Tony Puccio

Personal information
- Born: Anthony Puccio January 9, 1962 Bronx, New York

Professional wrestling career
- Ring name(s): Tony Puccio Henchman Mayhem Double Trouble #2
- Billed height: 6 ft 0 in (1.83 m)
- Billed weight: 265 lb (120 kg)
- Trained by: Tony Altomare
- Debut: 1987
- Retired: 1997

= Tony Puccio =

American professional wrestler (born 1962)

Anthony Puccio was a professional wrestler best known under the ring names Tony Puccio and Henchman and teaming with his brother Val Puccio as "The Undertakers" and later as "Double Trouble".

==Professional wrestling career==
===Early career (1987-1989)===
Trained by Tony Altomare, Puccio began his wrestling career in 1987 and worked for various northeast U.S. independent promotions.

===International World Class Championship Wrestling (1989 - 1991)===
Teaming with his brother Val the duo formed a tag team called "The Undertakers", with Val using the ring name Henchman and Tony worked as Punisher. The duo started in International Championship Wrestling (ICW; later renamed International World Class Championship Wrestling or IWCCW). On December 11, 1989, the Undertakers defeated a team known as the S & S Express (Vic Steamboat and Joe Savoldi to win the ICW Tag Team Championship. Their run with the championship only lasted 17 days as the Dynamic Duo (Phil Apollo and Eric Sbraccia) defeated them on a show in Portland, Maine. In March 1990 the Undertakers won the championship again, this time renamed the IWCCW Tag Team Championship. Almost a year later, on February 20, 1991, the Undertakers lost the championship to a team known as The Billion Dollar Babies (Mike Sampson and G.Q. Stratus).

===Japan (1991-1992)===
After this the twins toured Japan, working for All Japan Pro Wrestling in February and March 1991. Their first match came on February 23, 1991, when they faced "The Land of Giants" duo of Butch Masters and Nitron. They also faced Mighty Inoue & Rusher Kimura, as well as Dean Malenko and Joe Malenko. In November 1992 they wrestled for Wrestle Association R losing the teams of Haku and The Berzerker; and Genichiro Tenryu and Takashi Ishikawa.

===World Wrestling Federation (1991-1994)===
At this point in time the team changed their name after the World Wrestling Federation bought the rights to their original name to ensure there would be no confusion between the team and the WWF wrestler Mark Calaway who worked as "the Undertaker". The team took the name "Double Trouble", making their first appearance on September 30, 1991, at a dark match in Wheeling, WV where they defeated a preliminary team at a Wrestling Challenge taping.
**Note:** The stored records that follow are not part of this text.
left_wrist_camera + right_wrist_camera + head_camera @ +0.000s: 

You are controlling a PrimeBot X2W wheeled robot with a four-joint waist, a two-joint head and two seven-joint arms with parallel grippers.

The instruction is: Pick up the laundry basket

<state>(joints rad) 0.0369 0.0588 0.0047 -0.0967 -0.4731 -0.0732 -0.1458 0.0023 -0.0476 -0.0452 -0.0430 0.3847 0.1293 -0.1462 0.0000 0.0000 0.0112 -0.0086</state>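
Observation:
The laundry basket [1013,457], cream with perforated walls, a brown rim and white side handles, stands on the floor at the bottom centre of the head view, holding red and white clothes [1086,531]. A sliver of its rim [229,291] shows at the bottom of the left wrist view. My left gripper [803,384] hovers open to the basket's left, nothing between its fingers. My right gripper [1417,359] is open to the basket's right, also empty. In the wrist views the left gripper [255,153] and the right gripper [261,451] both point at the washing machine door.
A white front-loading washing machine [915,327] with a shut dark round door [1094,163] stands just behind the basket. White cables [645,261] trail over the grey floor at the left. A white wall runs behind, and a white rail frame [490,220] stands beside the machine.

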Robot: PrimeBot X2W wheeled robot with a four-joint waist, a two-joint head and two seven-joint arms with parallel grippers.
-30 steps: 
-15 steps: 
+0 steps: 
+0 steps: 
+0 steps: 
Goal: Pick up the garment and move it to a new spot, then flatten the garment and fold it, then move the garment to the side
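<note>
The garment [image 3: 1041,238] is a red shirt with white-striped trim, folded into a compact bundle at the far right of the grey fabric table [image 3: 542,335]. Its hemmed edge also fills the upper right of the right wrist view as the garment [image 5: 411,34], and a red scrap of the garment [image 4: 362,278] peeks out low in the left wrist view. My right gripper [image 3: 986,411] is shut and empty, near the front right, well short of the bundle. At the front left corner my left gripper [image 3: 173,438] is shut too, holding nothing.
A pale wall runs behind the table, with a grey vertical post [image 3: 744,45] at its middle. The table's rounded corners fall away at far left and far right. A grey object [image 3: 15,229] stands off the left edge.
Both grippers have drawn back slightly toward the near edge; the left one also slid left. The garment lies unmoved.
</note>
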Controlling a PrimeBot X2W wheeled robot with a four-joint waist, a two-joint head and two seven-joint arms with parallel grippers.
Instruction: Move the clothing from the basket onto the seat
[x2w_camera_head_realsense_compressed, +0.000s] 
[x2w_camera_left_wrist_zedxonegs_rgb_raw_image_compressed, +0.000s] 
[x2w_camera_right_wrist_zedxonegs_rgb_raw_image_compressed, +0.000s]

They won another dark match against preliminary opposition in Huntington, WV at a WWF Superstars taping.

In June 1992 they began teaming regularly on WWF house shows. The tour was part of the settlement that they reached with the WWF over "The Undertaker" name. They were winless in house show encounters with The Bushwhackers. In August they entered a house show series against High Energy, and in September they received title matches against WWF Tag-Team Champions The Natural Disasters. After going winless, Double Trouble finally gained their first victory of the year on October 2, 1992, in Poughkeepsie, NY when they defeated Mark Thomas and Phil Apollo. They finished the year facing Road Warrior Animal in handicap matches.

In 1993 they wrestled only one match, losing to The Steiner Brothers on January 30 in Providence, RI. After a lengthy absence they returned on July 7, 1994, to face the tag-team champions The Headshrinkers in Landover, MD. Following two more matches against The Headshrinkers the duo left the promotion.

===Century Wrestling Alliance (1993-1997)===
During their hiatus from the WWF in 1993, the duo also worked in the CWA. On September 23, 1993, the duo defeated The Interns to become the first ever CWA Tag Team Champions for Century Wrestling Alliance. On March 25, 1994, the team of Vic Steamboat and Ray Odyssey defeated Double Trouble to end their title run. In 1994 the team worked as "the Trouble Makers" with Val being known as Chaos and Tony working as Mayhem. Their final match in the CWA came on December 12, 1994, when they defeated Alex Shane & Cherokee Renegade in Elizabethton, Tennessee.

In 1995, his brother Val worked in Extreme Championship Wrestling and they split up. Tony would go on his own working for Northeast Wrestling and Century Wrestling Alliance until his last match in 1997.